▸ **WHAT IS REQUIRED**:
When transcribing the entries, keep each one exactly as it is.

** Opening INFORMATION block **

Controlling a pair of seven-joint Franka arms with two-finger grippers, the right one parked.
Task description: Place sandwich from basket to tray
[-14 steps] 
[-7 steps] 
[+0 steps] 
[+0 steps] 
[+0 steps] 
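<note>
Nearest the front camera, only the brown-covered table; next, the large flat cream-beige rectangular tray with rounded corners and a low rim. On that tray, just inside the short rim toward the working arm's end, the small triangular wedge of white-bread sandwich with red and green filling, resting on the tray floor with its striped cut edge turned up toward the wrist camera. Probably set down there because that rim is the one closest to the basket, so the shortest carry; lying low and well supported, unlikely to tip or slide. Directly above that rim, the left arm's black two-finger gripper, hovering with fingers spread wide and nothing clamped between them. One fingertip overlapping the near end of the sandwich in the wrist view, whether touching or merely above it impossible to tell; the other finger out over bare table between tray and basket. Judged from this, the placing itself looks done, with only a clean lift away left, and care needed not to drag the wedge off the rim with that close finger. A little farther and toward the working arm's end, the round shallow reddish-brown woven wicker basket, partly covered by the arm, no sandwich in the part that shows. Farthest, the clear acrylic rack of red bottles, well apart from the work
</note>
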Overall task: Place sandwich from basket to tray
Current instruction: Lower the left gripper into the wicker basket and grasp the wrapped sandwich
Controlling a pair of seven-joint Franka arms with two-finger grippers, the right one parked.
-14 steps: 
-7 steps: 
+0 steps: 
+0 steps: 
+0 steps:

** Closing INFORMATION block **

▸ **SOLUTION TO THIS PROBLEM**:
Controlling a pair of seven-joint Franka arms with two-finger grippers, the right one parked.
Task description: Place sandwich from basket to tray
[-14 steps] 
[-7 steps] 
[+0 steps] 
[+0 steps] 
[+0 steps] 
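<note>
Nearest the front camera, only the brown-covered table; next, the large flat cream-beige rectangular tray with rounded corners and a low rim. On that tray, just inside the short rim toward the working arm's end, the small triangular wedge of white-bread sandwich with red and green filling, resting on the tray floor with its striped cut edge turned up toward the wrist camera. Probably set down there because that rim is the one closest to the basket, so the shortest carry; lying low and well supported, unlikely to tip or slide. Directly above that rim, the left arm's black two-finger gripper, hovering with fingers spread wide and nothing clamped between them. One fingertip overlapping the near end of the sandwich in the wrist view, whether touching or merely above it impossible to tell; the other finger out over bare table between tray and basket. Judged from this, the placing itself looks done, with only a clean lift away left, and care needed not to drag the wedge off the rim with that close finger. A little farther and toward the working arm's end, the round shallow reddish-brown woven wicker basket, partly covered by the arm, no sandwich in the part that shows. Farthest, the clear acrylic rack of red bottles, well apart from the work
</note>
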Overall task: Place sandwich from basket to tray
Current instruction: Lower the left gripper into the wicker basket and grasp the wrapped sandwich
Controlling a pair of seven-joint Franka arms with two-finger grippers, the right one parked.
-14 steps: 
-7 steps: 
+0 steps: 
+0 steps: 
+0 steps:

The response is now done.